問38 胃腸薬の配合成分に関する以下の記述のうち、正しいものの組み合わせはどれか。

a ピレンゼピン塩酸塩水和物は、胃液分泌抑制作用のほか、消化管の運動を促す作用もある。 b スクラルファートは、胃粘膜の傷んだ部分に結合して保護膜を形成し、胃酸による攻撃から守る。 c メチルメチオニンスルホニウムクロリドは、荒れた胃粘膜の修復を助ける成分として配合されている。 d ジメチルポリシロキサン(ジメチコン)は、胃粘膜を刺激して胃液の分泌を促す。

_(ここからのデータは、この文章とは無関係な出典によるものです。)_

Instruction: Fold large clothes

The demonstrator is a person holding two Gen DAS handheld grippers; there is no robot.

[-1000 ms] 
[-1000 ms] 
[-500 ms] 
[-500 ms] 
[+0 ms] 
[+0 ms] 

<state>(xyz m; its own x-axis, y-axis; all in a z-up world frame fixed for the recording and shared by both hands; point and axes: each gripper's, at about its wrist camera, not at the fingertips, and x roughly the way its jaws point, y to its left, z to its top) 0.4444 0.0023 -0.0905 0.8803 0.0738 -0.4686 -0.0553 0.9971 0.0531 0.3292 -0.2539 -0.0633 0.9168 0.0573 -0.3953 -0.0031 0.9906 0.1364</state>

1(a、b) 2(a、d) 3(b、c) 4(b、d)


① この問題の一言まとめ

この問題は、胃のバリアを強める「胃粘膜保護成分(スクラルファートなど)」や、胃の中のガスを抜く成分の正しい役割を見抜く問題です。

② 各選択肢のマルバツ解説

  • a [×]:後半の記述が間違いです。「ピレンゼピン塩酸塩水和物」は、胃酸を出せという命令だけをピンポイントでブロックする、少し特殊な抗コリン成分です。胃酸はしっかり抑えますが、抗コリン作用である以上、消化管の運動は促すのではなく【抑える(低下させる)】のが正しいです。
  • b [○]:これは正しい記述です。「スクラルファート」は、胃の潰瘍などの傷口(タンパク質)を見つけると、そこにピタッと吸着して臨時の絆創膏(保護膜)を作ってくれます。これにより、自分の胃酸で胃が溶かされるのを防ぎます。
  • c [○]:これは正しい記述です。「メチルメチオニンスルホニウムクロリド(MMSC)」は、キャベツから見つかった通称「ビタミンU」と呼ばれる成分で、キャベジンなどの市販薬の主役です。弱ってボロボロになった胃の粘膜の修復を強力にサポートします。
  • d [×]:成分の役割が完全にすり替えられています。「ジメチルポリシロキサン(ジメチコン)」は、胃液を出す薬ではありません。お腹の中に溜まったガス(気泡)の表面張力を無くしてプチプチと潰し、ゲップやおならとして外に出しやすくする【消泡成分(泡消し薬)】です。

※正答:3(b、cが正しい)

③ 初心者のための「合格ひっかけパターン」

  1. 「ジメチルポリシロキサン(ジメチコン)」➔「泡消し(消泡)」
  • ひっかけ例:今回の選択肢dのパターンや、「胃の消化を助ける酵素である」といったひっかけが出ます。
  • 対策:「ジメチコンは、お腹のガス玉を消す【泡消し専門キャラ】」と覚えておけば、どのようなひっかけが来ても一発で弾けます。
  1. 「スクラルファート」の絆創膏イメージ
  • 対策:スクラルファートは「スクラムを組んで傷口を守る保護膜」とイメージしておくと、記述を見た瞬間に自信を持ってマルをつけられます。